**Prompt:** Print exactly the lines from the one containing "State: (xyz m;" through the last line of the listing, both included.

**Collected material:**

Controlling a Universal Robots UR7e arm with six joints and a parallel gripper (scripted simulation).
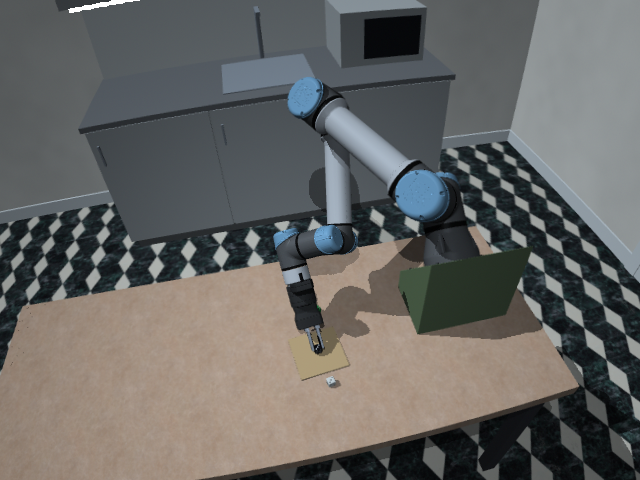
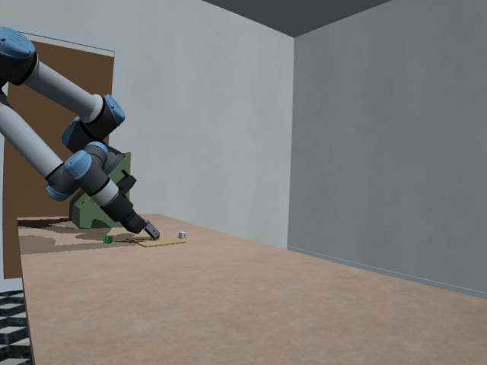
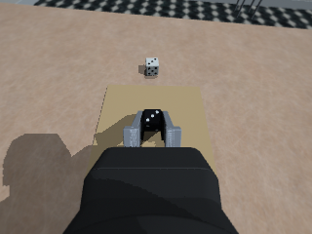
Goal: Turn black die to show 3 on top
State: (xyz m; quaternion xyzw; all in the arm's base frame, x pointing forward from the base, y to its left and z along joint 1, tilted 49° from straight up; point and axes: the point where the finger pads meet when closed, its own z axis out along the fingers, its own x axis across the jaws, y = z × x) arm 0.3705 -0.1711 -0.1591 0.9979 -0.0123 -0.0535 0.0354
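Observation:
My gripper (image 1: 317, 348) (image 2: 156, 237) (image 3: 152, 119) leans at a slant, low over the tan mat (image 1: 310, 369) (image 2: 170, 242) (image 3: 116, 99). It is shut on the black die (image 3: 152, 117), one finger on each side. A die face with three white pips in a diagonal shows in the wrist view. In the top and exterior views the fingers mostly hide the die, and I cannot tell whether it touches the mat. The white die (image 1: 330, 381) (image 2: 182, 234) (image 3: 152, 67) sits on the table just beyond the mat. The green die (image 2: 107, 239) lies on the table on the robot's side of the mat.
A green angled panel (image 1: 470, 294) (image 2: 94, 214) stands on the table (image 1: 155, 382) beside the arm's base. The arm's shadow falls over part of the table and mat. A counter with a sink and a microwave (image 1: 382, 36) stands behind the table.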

**Result below:**
State: (xyz m; quaternion xyzw; all in the arm's base frame, x pointing forward from the base, y to its left and z along joint 1, tilted 49° from straight up; point and axes: the point where the finger pads meet when closed, its own z axis out along the fingers, its own x axis across the jaws, y = z × x) arm 0.3705 -0.1711 -0.1591 0.9979 -0.0123 -0.0535 0.0354
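Observation:
My gripper (image 1: 317, 348) (image 2: 156, 237) (image 3: 152, 119) leans at a slant, low over the tan mat (image 1: 310, 369) (image 2: 170, 242) (image 3: 116, 99). It is shut on the black die (image 3: 152, 117), one finger on each side. A die face with three white pips in a diagonal shows in the wrist view. In the top and exterior views the fingers mostly hide the die, and I cannot tell whether it touches the mat. The white die (image 1: 330, 381) (image 2: 182, 234) (image 3: 152, 67) sits on the table just beyond the mat. The green die (image 2: 107, 239) lies on the table on the robot's side of the mat.
A green angled panel (image 1: 470, 294) (image 2: 94, 214) stands on the table (image 1: 155, 382) beside the arm's base. The arm's shadow falls over part of the table and mat. A counter with a sink and a microwave (image 1: 382, 36) stands behind the table.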

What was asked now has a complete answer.